When I managed over 40 creatives at a digital agency, the hardest part wasn’t the work itself—it was resource allocation. Who’s got bandwidth? Who’s blocked waiting on feedback? Who’s deep in something and shouldn’t be interrupted? You learn to think of your team not as individuals you assign tasks to, but as capacity you orchestrate.

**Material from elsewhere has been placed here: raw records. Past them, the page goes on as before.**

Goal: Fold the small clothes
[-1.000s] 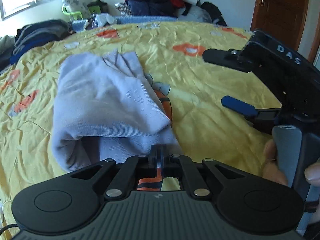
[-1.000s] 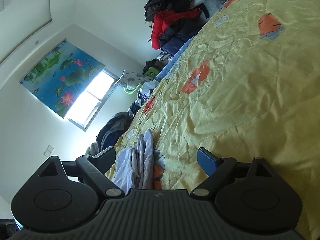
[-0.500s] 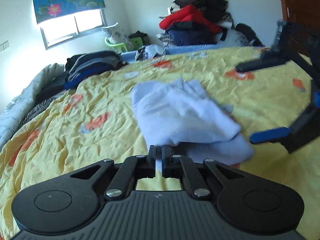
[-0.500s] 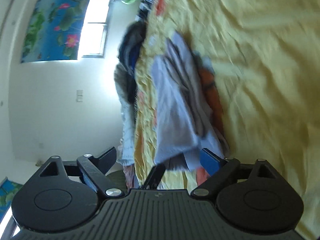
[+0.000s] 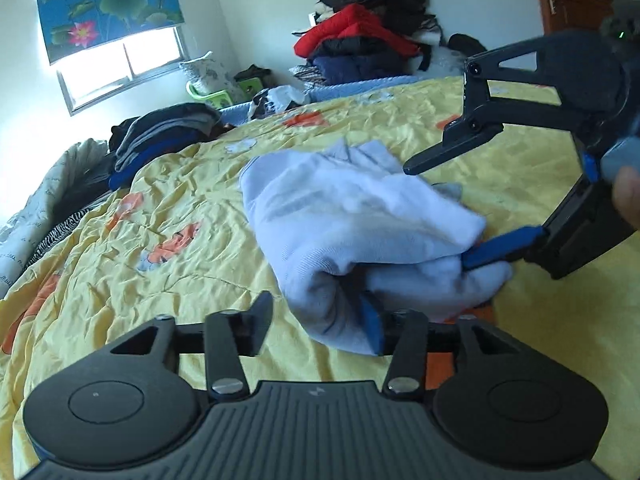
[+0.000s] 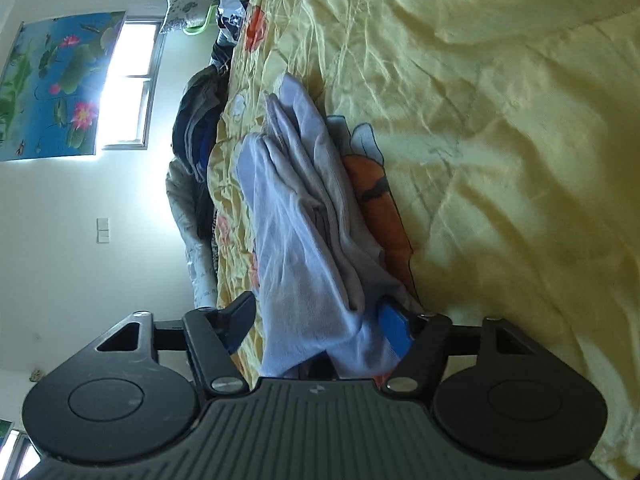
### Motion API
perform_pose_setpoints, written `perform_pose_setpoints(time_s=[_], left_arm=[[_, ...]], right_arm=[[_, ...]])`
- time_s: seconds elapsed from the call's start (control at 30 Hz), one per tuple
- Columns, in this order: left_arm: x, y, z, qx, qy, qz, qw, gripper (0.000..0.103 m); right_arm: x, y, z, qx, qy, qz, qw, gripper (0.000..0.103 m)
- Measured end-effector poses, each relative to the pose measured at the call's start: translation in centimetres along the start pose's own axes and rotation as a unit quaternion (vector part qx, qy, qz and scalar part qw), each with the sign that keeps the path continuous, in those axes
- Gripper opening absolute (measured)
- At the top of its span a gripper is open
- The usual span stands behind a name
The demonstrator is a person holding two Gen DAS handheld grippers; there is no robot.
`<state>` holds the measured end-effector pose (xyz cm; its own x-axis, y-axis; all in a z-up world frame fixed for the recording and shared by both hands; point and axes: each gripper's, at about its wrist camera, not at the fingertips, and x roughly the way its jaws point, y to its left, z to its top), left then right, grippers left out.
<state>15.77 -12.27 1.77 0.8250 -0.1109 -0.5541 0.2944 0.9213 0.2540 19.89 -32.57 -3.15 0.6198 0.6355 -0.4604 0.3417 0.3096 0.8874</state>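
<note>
Bedspread [image 5: 168,208], yellow, rumpled; serves as folding surface; garment [image 5: 344,216], pale lavender, bunched mid-bed, folds stacked on edge (probably mid-fold); right gripper [image 6: 316,320], fingers spread wide, straddling the cloth's near end, apparently to seize it; left gripper [image 5: 316,320], likewise parted, gripping nothing, one blue pad against the fabric.
</note>
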Motion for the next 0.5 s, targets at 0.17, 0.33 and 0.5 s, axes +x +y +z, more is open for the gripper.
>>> perform_pose_setpoints(time_s=[0.17,0.33,0.5], left_arm=[[0.7,0.7,0.3,-0.026,-0.003,0.014,0.9996,0.05],[0.8,1.6,-0.1,-0.052,0.006,0.008,0.9986,0.05],[1.0,1.7,-0.2,-0.062,0.008,0.006,0.998,0.052]], right_arm=[[0.5,0.0,-0.4,-0.022,-0.016,-0.039,0.999,0.019],[-0.5,0.8,-0.2,-0.027,0.007,-0.043,0.999,0.027],[-2.5,1.1,0.8,-0.013,-0.009,-0.015,1.0,0.045]])
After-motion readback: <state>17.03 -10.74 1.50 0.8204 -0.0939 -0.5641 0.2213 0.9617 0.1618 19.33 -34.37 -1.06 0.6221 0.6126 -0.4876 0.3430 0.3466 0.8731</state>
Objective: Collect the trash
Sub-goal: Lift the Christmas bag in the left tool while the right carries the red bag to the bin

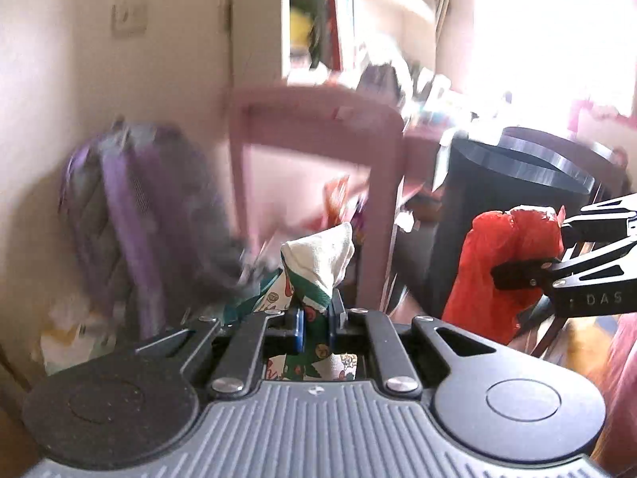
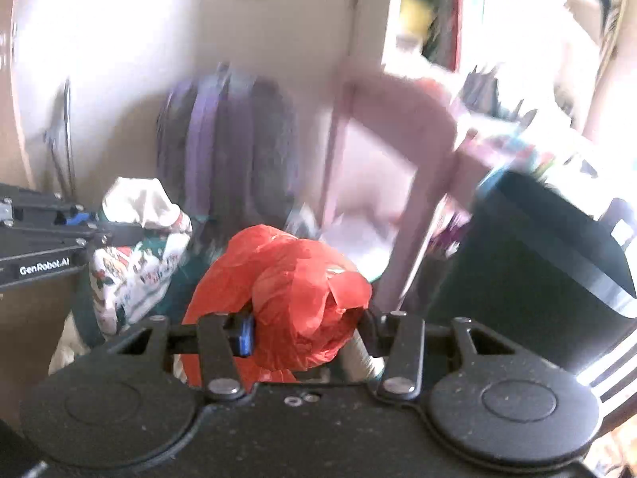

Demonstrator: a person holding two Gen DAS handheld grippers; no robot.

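Observation:
My left gripper (image 1: 316, 318) is shut on a crumpled printed paper napkin (image 1: 318, 263), white with green and red pattern, held in the air. It also shows at the left of the right wrist view (image 2: 139, 247). My right gripper (image 2: 306, 328) is shut on a crumpled red plastic bag (image 2: 294, 290), also held up; in the left wrist view the red bag (image 1: 497, 263) hangs at the right. A black trash bin (image 1: 513, 187) stands just behind and right of both; in the right wrist view the bin (image 2: 537, 271) is at the right.
A pink chair (image 1: 318, 127) stands straight ahead, with a purple backpack (image 1: 139, 207) leaning on the wall to its left. A cluttered pink desk (image 1: 430, 119) and white shelves (image 1: 358, 20) lie behind. Loose papers lie on the floor under the chair.

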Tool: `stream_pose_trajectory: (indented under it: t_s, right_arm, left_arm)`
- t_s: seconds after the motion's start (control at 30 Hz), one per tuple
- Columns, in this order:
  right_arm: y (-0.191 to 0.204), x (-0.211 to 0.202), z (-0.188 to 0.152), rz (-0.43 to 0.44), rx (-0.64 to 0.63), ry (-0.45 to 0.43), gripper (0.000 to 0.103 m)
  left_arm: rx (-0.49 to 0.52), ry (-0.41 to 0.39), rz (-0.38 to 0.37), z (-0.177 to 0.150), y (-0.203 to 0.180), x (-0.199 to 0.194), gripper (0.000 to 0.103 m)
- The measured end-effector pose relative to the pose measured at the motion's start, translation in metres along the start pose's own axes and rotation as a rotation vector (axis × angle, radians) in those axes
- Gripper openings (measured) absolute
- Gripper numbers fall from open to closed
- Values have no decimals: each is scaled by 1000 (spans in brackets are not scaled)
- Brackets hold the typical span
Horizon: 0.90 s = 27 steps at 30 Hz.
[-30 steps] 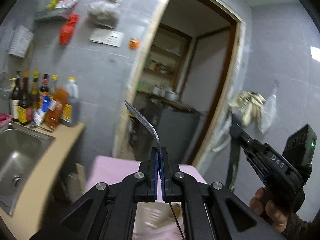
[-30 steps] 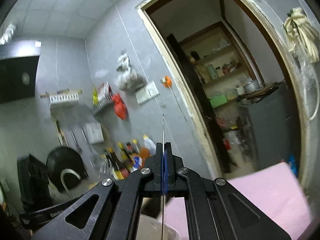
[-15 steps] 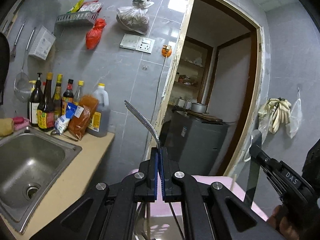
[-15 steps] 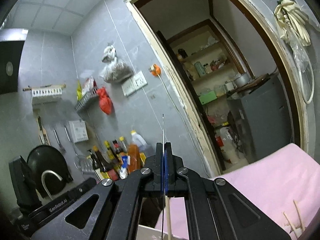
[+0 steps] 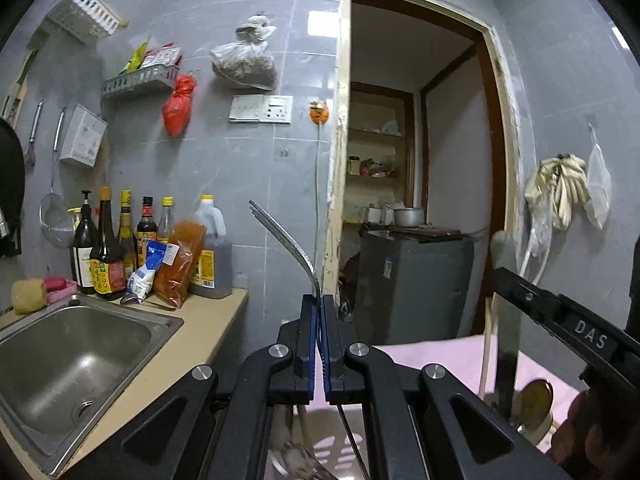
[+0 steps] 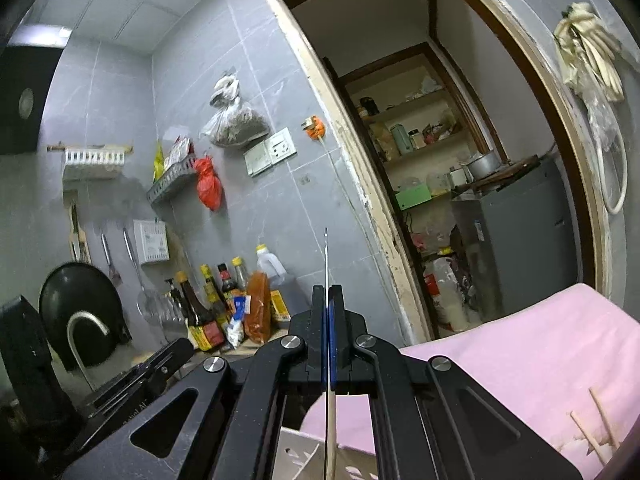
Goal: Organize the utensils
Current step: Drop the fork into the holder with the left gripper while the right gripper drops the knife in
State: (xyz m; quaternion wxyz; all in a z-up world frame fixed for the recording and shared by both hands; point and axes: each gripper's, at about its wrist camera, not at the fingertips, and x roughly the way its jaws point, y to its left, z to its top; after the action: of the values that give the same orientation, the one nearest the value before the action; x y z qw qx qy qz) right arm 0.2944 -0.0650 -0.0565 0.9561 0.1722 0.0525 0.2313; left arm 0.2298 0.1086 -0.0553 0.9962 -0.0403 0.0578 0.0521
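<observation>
My left gripper point(image 5: 319, 305) is shut on the handle of a metal fork point(image 5: 280, 232), whose tines rise up and to the left. My right gripper point(image 6: 328, 294) is shut on a flat metal utensil point(image 6: 326, 256), seen edge-on there. In the left wrist view that utensil point(image 5: 505, 320) hangs upright from the right gripper point(image 5: 506, 280), a broad strip with a rounded top. Below both grippers stands a white slotted utensil holder point(image 6: 304, 454) with a chopstick point(image 5: 485, 352) and a brass-coloured spoon point(image 5: 536, 400) in it.
A pink cloth point(image 6: 520, 348) covers the table, with wooden chopsticks point(image 6: 592, 428) lying on it. To the left are a steel sink point(image 5: 72, 356), sauce bottles point(image 5: 120, 248) on a beige counter point(image 5: 192, 344), and a doorway with a grey cabinet point(image 5: 412, 280).
Both grippers have sunk, each still shut on its utensil. In the left view the right gripper's utensil has come lower and nearer the holder. The holder now shows under both grippers.
</observation>
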Motion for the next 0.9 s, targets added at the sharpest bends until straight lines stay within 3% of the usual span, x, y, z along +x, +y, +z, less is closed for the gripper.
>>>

I was reminded of that when I read about Boris Cherny’s approach to Claude Code. Cherny is a Staff Engineer at Anthropic who helped build Claude Code. Karo Zieminski, writing in her Product with Attitude Substack, breaks down how Cherny actually uses his own tool:
He keeps ~10–15 concurrent Claude Code sessions alive: 5 in terminal (tabbed, numbered, with OS notifications). 5–10 in the browser. Plus mobile sessions he starts in the morning and checks in on later. He hands off sessions between environments and sometimes teleports them back and forth.
Zieminski’s analysis is sharp:
Boris doesn’t see AI as a tool you use, but as a capacity you schedule. He’s distributing cognition like compute: allocate it, queue it, keep it hot, switch contexts only when value is ready. The bottleneck isn’t generation; it’s attention allocation.
Most people treat AI assistants like a single very smart coworker. You give it a task, wait for the answer, evaluate, iterate. Cherny treats Claude like a team—multiple parallel workers, each holding different context, each making progress while he’s focused elsewhere.
Zieminski again:
Each session is a separate worker with its own context, not a single assistant that must hold everything. The “fleet” approach is basically: don’t make one brain do all jobs; run many partial brains.
I’ve been using Claude Code for months, but mostly one session at a time. Reading this, I realize I’ve been thinking too small. The parallel session model is about working efficiently. Start a research task in one session, let it run while you code in another, check back when it’s ready.
Looks like the new skill on the block is orchestration.